## Requirement:
Only one stretch of the data below is needed. Output the lines from the one with "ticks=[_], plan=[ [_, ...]" up to and including the one with "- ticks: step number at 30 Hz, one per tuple", exactly as they stand.

Items from a data source:
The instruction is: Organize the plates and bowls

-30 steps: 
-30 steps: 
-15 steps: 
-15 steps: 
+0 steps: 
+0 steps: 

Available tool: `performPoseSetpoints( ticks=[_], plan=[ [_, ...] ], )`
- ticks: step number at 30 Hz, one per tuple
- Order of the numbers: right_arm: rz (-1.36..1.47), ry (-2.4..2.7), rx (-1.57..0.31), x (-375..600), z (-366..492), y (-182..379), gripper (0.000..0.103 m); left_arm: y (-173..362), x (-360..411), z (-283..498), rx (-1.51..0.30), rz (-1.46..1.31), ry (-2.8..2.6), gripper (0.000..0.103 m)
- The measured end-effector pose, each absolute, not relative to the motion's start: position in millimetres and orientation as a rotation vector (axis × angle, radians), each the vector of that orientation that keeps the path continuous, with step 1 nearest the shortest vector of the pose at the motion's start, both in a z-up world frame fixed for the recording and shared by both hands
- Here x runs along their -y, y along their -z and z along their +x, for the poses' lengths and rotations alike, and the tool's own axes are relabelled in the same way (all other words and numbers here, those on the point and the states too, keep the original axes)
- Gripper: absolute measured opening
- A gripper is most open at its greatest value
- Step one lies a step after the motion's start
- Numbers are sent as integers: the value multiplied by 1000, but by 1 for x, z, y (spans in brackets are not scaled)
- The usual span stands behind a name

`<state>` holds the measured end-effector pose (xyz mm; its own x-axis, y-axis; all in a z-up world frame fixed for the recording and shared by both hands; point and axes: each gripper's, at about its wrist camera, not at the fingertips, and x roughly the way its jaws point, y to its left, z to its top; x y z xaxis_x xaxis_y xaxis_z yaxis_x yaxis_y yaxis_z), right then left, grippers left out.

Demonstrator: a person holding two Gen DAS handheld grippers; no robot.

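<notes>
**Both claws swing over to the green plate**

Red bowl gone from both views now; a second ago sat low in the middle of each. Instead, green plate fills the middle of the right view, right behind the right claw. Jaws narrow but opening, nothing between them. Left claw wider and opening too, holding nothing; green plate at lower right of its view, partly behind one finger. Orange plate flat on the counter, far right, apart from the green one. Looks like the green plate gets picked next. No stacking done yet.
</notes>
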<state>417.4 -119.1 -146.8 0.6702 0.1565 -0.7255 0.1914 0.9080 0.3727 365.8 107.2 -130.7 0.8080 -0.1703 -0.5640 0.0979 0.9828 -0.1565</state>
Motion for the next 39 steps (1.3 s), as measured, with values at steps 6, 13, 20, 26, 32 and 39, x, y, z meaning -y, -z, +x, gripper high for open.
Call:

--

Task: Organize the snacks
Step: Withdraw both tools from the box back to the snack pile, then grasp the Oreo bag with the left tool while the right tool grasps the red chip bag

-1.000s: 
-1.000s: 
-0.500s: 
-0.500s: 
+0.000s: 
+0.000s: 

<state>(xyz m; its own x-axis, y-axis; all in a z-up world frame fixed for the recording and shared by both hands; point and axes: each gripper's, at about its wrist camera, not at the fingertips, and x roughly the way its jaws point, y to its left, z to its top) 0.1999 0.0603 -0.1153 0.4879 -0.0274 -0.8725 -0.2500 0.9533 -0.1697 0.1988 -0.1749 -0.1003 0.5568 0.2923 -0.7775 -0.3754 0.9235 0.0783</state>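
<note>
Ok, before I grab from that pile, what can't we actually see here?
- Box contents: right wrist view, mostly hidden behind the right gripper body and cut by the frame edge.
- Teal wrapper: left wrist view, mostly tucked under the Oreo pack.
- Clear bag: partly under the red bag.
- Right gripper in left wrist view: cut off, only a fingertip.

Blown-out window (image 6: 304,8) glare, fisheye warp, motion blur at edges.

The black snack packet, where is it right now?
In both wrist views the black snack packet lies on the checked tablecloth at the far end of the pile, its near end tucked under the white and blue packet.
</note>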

## Answer to this task:
Available tool: `performPoseSetpoints( ticks=[_], plan=[ [_, ...] ], )`
- ticks: step number at 30 Hz, one per tuple

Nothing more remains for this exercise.